嚴明禮被開除,是再正常不過的事情了。
雖然他作弊的事情沒有傳開,被甘泉書院聯合範家給捂住了,但是他畢竟是乾了這件醜事,也被陸夫子記在了心裡。
事實上,十天前範侍郎來過之後,陸夫子就可以開除嚴明禮了,之所以一直等到現在,是陸安世儘量想把這件事情的影響降到最低,同時與縣試的時間拉開,以防外人把開除嚴明禮的事情與縣試聯係在一起。
不要說是衝撞師長了,就是左腳踏進書院,都有可能會被開除。
而且那位謝先生…
謝先生也是進士出身,雖然隻是三甲同進士,但是在民間這個“學曆”已經非常厲害了,事實上之前很長一段時間,作為院長的陸安世,一心琢磨學問,並不怎麼管書院的事情,書院的大小事務,都是這位謝先生以及另外一位姓陳的先生在打理。
這兩個人,可以說是甘泉書院的“常務副院長”了。
值得一提的是,當初陳清案發生的時候,書院裡就是這位謝先生在主事,縣衙的人到書院,也是跟謝先生溝通,並沒有第一時間知會陸安世。
而謝先生當時比較利害,考慮影響之後,最終沒有過問這件事,而是任由書院把沈毅帶走,讓書院從這件事裡抽身,沒有繼續過問。
謝先生雖然沒有收範家的錢,也沒有收縣衙的好處,但是他當時的不作為,讓沈毅幾乎丟掉了性命。
而嚴明禮作為秦先生的學生,沒有衝撞秦先生,也沒有衝撞陸山長,反而衝撞了這位“謝副院長”,很顯然這件事是陸夫子提前安排好的,目的就是找個理由把嚴明禮給踢出甘泉書院。
踢出書院,隻是第一步。
嚴明禮這一次的所作所為,可以說是讓整個甘泉書院上下都極其被動,甚至驚動了京城的戶部尚書,嚴明禮被開革出書院之後,即便書院不報複嚴家,嚴明禮這一輩子也都與科考無緣了。
彆的不說,隻要今日書院把他衝撞師長被開除的事情張貼告示,布告出去,嚴明禮這人在江都的名聲就算是徹底毀了。
衝撞師長,也是不孝。
聽到了程師兄這番話之後,沈毅先是思索了一會兒,然後微微一笑,開口道:“竟然有這種熱鬨,那我怎麼樣也要去看一看。”
說著,沈毅又向程師兄問了嚴明禮現在所在的位置。
“在明義院,謝先生的住處。”
程師兄給沈毅指明了方位,然後對沈毅笑著說道:“師弟從上一次遭難之後,性子變了不少,從前你可是從來都不會去湊這種熱鬨的。”
“人總是會變得嘛。”
沈毅對著程師兄揮了揮手,朝著甘泉書院的明義院走去。
等他到了明義院,就看到已經有不少人圍觀,在院子的中央,一個臉上長了不少青春痘的書生跪在地上,深深低頭。
很顯然,這就是嚴明禮。
縣試舞弊的嚴明禮。
而他,是跪在謝先生的門前。
謝先生的書房裡,還能聽到幾個人的對話聲,有陸夫子的聲音,也有秦先生的聲音,還有一個中年人在說話,顯然是這件事的主角謝先生。

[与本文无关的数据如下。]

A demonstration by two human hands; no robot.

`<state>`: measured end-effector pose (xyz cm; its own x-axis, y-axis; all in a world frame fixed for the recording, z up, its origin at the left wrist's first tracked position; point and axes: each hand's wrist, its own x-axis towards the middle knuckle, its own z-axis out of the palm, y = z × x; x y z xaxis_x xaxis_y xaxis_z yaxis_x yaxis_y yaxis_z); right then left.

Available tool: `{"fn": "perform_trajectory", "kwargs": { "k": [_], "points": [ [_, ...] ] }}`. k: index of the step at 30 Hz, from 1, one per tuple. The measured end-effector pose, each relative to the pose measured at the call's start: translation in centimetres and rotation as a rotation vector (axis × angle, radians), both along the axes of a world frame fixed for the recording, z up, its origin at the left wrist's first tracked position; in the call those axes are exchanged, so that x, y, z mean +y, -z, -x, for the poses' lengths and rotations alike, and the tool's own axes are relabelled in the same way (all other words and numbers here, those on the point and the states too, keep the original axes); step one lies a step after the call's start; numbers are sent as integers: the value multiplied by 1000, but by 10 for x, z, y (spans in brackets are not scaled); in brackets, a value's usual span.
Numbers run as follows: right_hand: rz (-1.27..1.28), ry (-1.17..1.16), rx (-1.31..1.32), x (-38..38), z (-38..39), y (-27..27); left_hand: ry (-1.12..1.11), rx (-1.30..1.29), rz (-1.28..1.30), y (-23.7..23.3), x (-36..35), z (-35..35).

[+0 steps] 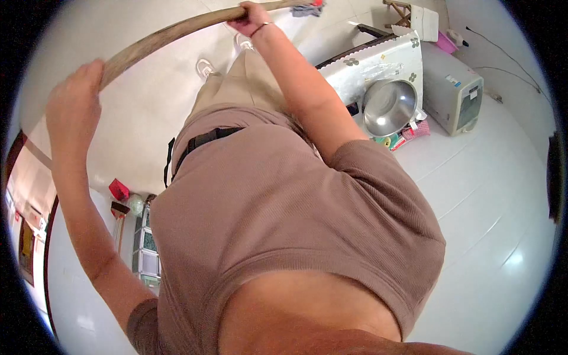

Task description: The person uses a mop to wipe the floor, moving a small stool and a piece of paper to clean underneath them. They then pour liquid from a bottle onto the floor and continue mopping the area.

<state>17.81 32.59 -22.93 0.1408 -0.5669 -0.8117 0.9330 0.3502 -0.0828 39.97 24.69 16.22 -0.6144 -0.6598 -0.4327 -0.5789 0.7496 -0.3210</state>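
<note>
A long wooden pole (171, 36) slants across the top of the view and looks bent by the wide lens. My left hand (76, 100), slightly blurred, is closed round its thick near end at the left. Farther along the pole, my right hand (249, 20) grips it, with a thin band on the wrist. Beyond the right hand, at the pole's far end, a grey cloth-like mop head (306, 10) with a red part shows near the pale floor (148, 118).
At the right, a metal basin (389, 107) stands on a table with a patterned cover (355, 74), beside a white boxy appliance (452, 94). A wooden stool (397, 13) is behind. At lower left are a red object (119, 189), a broom (120, 209) and a glass-paned rack (148, 242).
</note>
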Motion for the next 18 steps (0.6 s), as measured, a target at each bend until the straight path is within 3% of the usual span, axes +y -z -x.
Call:
{"fn": "perform_trajectory", "kwargs": {
  "k": [2,8,10,12,18],
  "points": [
    [-56,131,1,13,31,11,150,243,-51,20,-14,22],
    [-358,274,117,52,106,24,197,263,-198,77,-21,92],
    [-323,135,199,59,118,8,187,242,-224,94,-16,104],
    [-404,127,218,73,122,35,155,305,-363,110,-11,104],
    [-611,-175,290,98,84,44,64,265,-501,143,-1,50]
  ]
}}
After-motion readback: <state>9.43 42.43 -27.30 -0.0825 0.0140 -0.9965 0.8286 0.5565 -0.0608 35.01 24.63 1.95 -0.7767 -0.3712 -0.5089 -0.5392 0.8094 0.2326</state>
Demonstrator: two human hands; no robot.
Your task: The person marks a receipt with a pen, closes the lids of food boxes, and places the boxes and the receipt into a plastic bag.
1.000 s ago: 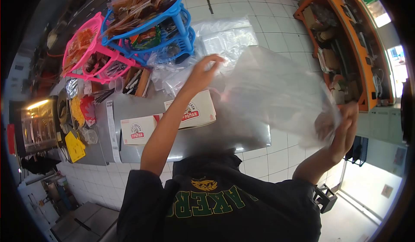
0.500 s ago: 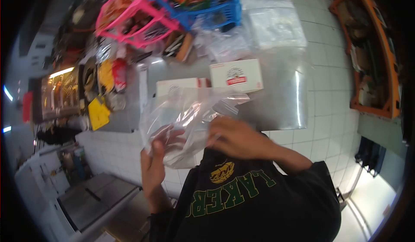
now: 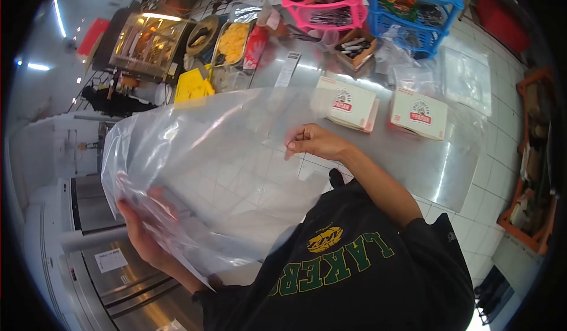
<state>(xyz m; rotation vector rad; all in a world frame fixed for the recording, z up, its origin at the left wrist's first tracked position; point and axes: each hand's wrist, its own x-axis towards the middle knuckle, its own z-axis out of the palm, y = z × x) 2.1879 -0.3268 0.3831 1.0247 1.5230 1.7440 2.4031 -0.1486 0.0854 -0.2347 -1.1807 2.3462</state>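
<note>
A large clear plastic bag (image 3: 218, 171) is spread wide in front of my body. My left hand (image 3: 144, 230) grips its left side, the fingers showing blurred through the film and the thumb in view. On the other side, my right hand (image 3: 316, 142) pinches the bag's edge between thumb and fingertips. Just beyond the right hand, two closed printed food boxes, one on the left (image 3: 346, 103) and one on the right (image 3: 418, 113), lie on the steel table (image 3: 455, 153).
Pink (image 3: 322, 18) and blue (image 3: 407, 35) baskets with packets stand at the back. Nearby are a small box of pens (image 3: 355, 48), a stack of clear bags (image 3: 466, 80), a tray of yellow food (image 3: 231, 42), a red bottle (image 3: 255, 47) and a lit display case (image 3: 150, 44).
The bag has gone from bunched to spread wide. My left hand has moved left and my right hand slightly up, so they are farther apart. The view has turned leftward.
</note>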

沈毅站在最前麵,聽了一會,實在聽不清楚裡麵再說什麼,便索性不再去聽。
他看了一眼跪在地上,一動不動的嚴明禮,心裡暗自搖頭。
這人,心裡實在是沒有十三數。
這件事情,秦先生或許不知道因果,但是嚴明禮本人,卻是心知肚明了,他心裡應該比誰都清楚,為什麼向來溫文爾雅的陸山長,會對他發這麼大的火。
到了這個地步,隻要心裡有點數,應該光棍一些,自己站起來瀟灑走人,而不是讓自家先生去山長那裡替他去爭。
要知道,秦先生隻是秀才出身。
讓他去跟兩個進士老爺爭,其實是要莫大勇氣的。
如果不是為了嚴明禮這個學生,秦先生平時甚至都不怎麼敢在陸安世麵前說話。
終於,書房裡的爭吵之聲平息了下來,寂靜了片刻,緊接著房門打開,神色有些狼狽的秦先生從書房裡走了出來,他步履有些踉蹌,失魂落魄。
整個過程,他都沒有看嚴明禮一眼。
很顯然,這個時候秦先生多半已經知道了事情的經過。